Back in 2009 I took a trip to see the Gardens and plants at Newby Hall. This photograph fails to do the gardens justice but see them in full flower on their web site.  Sylvia’s garden area was in fine form except for the walkway. Until recently the walkway was flanked by special beds of red Roses of Lancaster opposite the White Roses of York to commemorate the Wars of the Roses. Sadly these Roses got rose sickness and had to be replaced. Why on earth Olive trees have been selected to replace them I do not know (it still isn’t time to offer an Olive branch to our old foes.) It also seems to follow that children visiting in future will not be taught (by sight smell and notice board) about our traditional ‘Roses rivalry’.

Following the Rose theme there were some sculptures around the garden and I called this Dog Rose.

Dog rose
Whilst this was called ‘No Bark or Rose on Addingham moorside.’

dog sculpture

It is fitting that a National Collection of Cornus is held at Newby Hall as they are also called Dog Woods or Flowering Dogwoods. These trees and shrubs were worth visiting on their own and I was taken with the whole garden and would recommend a mid week visit. I guess the children’s attractions including a miniature railway will make it a busy spot at weekends.
There is a leaflet about the Plant Heritage National Collection at Newby Hall & Gardens called Cornus Trail.

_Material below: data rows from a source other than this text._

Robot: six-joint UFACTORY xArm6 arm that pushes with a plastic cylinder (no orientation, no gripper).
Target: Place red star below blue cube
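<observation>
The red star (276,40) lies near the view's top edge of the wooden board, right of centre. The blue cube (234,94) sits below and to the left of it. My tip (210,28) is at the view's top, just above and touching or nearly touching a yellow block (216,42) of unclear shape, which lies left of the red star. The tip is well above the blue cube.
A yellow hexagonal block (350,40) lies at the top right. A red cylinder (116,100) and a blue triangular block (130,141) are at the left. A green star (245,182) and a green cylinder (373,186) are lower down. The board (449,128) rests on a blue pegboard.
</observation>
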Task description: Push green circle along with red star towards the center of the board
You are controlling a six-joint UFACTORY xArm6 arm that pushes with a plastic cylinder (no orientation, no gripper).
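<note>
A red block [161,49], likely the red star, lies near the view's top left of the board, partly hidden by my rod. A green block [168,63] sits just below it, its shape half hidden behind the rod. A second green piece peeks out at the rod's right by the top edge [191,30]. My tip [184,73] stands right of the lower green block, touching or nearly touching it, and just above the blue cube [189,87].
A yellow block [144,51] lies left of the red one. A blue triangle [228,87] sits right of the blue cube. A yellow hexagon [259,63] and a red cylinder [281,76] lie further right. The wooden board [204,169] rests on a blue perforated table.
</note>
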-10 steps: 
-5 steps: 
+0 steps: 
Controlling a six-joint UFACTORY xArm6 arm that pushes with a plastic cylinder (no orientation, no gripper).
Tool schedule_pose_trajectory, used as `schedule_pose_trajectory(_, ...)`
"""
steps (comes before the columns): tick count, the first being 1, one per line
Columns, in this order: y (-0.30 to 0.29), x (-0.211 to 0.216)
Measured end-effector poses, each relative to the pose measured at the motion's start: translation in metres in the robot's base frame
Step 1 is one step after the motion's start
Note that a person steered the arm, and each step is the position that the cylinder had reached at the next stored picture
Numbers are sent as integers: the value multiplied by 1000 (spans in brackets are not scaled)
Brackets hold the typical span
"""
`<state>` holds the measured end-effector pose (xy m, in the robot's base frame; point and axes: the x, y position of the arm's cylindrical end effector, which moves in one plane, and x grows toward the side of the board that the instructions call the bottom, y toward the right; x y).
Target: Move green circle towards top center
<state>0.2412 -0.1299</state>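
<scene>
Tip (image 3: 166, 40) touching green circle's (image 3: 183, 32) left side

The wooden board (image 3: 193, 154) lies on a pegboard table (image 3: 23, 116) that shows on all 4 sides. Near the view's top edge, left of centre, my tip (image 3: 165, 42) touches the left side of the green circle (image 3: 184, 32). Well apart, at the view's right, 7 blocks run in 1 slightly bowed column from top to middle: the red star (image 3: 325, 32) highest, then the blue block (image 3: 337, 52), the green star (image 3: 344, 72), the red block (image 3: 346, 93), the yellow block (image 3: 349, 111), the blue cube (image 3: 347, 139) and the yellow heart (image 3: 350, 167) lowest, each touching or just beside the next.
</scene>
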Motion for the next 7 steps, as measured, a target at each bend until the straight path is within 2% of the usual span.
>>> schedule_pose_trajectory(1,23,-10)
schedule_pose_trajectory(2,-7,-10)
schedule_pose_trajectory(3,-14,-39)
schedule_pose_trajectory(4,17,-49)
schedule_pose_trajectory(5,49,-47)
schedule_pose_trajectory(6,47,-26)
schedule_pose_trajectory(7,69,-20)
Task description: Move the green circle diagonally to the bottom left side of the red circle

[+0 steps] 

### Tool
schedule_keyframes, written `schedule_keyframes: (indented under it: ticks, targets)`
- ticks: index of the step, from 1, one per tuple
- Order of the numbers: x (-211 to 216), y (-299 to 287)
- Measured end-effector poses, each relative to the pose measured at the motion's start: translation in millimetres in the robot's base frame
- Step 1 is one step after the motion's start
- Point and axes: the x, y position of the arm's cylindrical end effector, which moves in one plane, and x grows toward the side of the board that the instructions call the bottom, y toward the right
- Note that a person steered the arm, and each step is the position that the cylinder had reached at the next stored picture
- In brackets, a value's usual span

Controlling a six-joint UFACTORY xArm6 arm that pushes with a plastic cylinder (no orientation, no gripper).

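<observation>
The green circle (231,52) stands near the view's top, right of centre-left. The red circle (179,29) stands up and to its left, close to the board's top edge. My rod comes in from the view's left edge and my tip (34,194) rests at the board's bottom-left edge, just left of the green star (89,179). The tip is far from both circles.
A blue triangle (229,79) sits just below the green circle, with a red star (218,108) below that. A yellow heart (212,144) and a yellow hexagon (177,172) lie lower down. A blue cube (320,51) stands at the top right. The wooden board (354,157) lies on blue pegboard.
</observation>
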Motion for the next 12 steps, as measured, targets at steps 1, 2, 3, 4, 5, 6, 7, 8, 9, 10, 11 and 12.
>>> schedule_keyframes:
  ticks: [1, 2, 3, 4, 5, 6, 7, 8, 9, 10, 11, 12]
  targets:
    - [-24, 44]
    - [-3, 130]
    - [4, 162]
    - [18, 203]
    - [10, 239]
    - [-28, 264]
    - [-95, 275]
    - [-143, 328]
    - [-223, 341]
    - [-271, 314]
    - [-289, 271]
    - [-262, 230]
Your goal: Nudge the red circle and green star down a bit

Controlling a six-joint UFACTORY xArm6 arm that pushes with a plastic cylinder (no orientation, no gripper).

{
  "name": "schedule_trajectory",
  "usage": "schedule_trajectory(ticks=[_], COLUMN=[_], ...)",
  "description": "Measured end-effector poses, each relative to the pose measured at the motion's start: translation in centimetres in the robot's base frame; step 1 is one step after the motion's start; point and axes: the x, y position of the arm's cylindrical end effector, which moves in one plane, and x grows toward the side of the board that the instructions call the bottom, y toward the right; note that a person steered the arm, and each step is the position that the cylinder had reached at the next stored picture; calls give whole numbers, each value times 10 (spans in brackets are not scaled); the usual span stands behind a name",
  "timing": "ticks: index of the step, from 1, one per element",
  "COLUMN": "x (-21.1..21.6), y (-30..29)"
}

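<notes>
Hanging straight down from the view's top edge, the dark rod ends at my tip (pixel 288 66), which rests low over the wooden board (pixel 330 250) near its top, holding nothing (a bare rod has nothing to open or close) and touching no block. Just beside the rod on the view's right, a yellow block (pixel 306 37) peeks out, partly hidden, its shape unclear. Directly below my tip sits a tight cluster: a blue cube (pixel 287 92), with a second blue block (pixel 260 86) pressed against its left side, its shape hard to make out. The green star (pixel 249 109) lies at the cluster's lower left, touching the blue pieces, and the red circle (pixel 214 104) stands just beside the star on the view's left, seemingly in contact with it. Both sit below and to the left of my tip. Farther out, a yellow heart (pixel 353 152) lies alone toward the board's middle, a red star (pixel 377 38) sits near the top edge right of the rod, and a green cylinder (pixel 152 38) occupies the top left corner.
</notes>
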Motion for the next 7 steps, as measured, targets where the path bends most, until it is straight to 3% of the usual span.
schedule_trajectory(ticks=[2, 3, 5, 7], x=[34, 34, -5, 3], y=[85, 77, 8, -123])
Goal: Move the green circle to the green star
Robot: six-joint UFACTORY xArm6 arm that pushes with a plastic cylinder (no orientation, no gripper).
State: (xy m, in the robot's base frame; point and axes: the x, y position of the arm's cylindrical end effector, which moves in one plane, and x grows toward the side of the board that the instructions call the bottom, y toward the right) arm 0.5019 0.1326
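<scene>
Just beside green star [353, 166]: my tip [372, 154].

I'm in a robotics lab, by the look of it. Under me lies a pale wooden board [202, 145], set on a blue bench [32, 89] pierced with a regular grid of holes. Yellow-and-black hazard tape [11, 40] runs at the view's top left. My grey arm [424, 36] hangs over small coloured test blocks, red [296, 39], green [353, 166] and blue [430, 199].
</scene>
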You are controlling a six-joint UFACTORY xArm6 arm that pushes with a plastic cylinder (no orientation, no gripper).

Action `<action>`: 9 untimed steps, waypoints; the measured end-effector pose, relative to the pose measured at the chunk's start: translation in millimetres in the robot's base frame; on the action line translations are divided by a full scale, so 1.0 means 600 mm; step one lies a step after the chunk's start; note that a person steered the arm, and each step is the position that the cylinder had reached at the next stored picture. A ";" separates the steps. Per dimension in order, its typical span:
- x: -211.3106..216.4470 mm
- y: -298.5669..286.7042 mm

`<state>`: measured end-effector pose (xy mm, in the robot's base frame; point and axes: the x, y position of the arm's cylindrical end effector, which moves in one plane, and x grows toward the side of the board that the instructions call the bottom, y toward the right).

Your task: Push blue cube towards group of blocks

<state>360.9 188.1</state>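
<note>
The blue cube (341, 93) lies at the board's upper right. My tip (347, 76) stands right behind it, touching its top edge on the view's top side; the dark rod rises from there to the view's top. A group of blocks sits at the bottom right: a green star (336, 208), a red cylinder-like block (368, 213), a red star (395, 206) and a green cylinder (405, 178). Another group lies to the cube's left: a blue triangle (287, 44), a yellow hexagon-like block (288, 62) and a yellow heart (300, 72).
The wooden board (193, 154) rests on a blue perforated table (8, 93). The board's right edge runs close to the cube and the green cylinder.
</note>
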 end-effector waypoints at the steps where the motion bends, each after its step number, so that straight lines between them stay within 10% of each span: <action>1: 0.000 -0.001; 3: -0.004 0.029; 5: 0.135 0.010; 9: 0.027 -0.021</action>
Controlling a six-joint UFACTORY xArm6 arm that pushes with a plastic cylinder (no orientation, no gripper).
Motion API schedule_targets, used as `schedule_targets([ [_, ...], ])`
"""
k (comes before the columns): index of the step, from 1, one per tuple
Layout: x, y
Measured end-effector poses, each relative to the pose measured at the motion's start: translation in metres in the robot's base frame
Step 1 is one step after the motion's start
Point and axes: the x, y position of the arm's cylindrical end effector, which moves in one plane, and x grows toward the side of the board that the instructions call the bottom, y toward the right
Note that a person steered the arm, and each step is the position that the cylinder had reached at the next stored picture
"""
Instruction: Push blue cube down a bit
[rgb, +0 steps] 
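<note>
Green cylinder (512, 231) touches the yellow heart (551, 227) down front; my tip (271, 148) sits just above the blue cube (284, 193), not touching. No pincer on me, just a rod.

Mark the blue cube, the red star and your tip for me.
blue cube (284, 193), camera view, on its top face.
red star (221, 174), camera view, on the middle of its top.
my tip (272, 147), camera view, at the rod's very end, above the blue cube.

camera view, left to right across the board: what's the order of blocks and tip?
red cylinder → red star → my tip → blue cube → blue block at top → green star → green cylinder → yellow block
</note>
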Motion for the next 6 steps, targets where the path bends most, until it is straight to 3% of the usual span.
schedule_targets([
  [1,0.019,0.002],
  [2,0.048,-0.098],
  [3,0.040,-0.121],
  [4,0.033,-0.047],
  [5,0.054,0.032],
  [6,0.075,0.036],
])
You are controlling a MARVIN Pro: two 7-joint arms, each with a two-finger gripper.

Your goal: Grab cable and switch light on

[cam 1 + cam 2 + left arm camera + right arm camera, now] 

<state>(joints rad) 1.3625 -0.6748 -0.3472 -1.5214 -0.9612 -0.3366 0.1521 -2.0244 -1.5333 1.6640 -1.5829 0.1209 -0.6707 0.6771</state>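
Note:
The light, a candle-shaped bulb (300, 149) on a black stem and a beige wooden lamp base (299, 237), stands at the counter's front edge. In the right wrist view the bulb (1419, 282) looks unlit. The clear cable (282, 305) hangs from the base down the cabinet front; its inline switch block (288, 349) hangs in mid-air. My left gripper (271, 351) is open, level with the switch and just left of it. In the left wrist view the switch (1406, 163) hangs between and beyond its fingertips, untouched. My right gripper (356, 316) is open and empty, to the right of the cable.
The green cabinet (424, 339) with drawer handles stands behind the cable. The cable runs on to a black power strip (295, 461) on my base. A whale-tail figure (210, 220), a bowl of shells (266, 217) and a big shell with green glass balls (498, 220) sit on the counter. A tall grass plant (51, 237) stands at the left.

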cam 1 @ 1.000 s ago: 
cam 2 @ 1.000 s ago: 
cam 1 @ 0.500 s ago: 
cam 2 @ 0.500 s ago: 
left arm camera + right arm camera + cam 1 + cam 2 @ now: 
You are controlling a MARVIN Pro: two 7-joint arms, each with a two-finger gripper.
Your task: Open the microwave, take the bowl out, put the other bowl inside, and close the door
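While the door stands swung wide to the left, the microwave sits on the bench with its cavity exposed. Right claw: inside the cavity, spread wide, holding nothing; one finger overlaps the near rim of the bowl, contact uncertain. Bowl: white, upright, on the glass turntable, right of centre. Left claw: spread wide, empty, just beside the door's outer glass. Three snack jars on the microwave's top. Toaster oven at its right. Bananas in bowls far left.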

It highlights 15 specific trees and shrubs from over 100 individuals in 5 different beds.

Cornus

This fine specimen was at least 40 foot tall and was covered in white floral bracts down to ground level. Many of the feature dogwoods were tiered like a wedding cake and looked in great form in the middle of May 2009. An interesting place to visit with something for everyone. I didn’t go inside the house so can’t comment on Georgian elegance of the Christopher Wren Richard Adams combo.

Sunken garden

2012 is the time to visit or in my case revisit to see the gardens and plants at Newby Hall near Ripon.
27 May 2012 as threatened I revisited and despite the strong sun that burned out some of the colour here are some more photographs from Newby Hall Garden.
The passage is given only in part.